YOLO v3: Visual and Real-Time Object Detection Model for Smart Surveillance Systems(3s)
Kanyifeechukwu Jane Oguine, Ozioma Collins Oguine, Hashim Ibrahim Bisallah
Abstract
Can we see it all? Do we know it All? These are questions thrown to human beings in our contemporary society to evaluate our tendency to solve problems. Recent studies on the implementation of object detection models in developing and underdeveloped countries have failed to meet the demand for objectiveness and predictive accuracy. An increase in global security threats has necessitated the development of efficient approaches to tackle these issues. This paper proposes an object detection model for cyber-physical systems known as Smart Surveillance Systems (3s). A 2-phase approach was proposed, highlighting the advantages of You Only Look Once version 3 (YOLOv3) deep learning architecture in real-time and visual object detection. A transfer learning approach was implemented for this research to reduce training time and computing resources.
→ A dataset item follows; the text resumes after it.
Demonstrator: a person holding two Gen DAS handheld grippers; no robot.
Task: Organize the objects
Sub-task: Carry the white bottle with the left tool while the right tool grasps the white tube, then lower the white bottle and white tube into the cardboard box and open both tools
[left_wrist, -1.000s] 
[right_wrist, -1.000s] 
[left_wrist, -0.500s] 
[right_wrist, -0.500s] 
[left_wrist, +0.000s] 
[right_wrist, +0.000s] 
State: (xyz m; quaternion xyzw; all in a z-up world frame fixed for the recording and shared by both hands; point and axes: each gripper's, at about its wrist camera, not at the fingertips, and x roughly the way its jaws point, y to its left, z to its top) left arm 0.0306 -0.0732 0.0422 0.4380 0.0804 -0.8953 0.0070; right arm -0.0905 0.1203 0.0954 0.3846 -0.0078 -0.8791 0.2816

The dataset utilized for training the model is the Microsoft COCO dataset which contains 328,000 annotated image instances. Deep learning techniques such as Pre-processing, Data pipelining, and detection was implemented to improve efficiency. Compared to other novel research models, the proposed model's results performed exceedingly well in detecting WILD objects in surveillance footages. An accuracy of 99.71% was recorded with an improved mean Average Precision (mAP) of 61.5.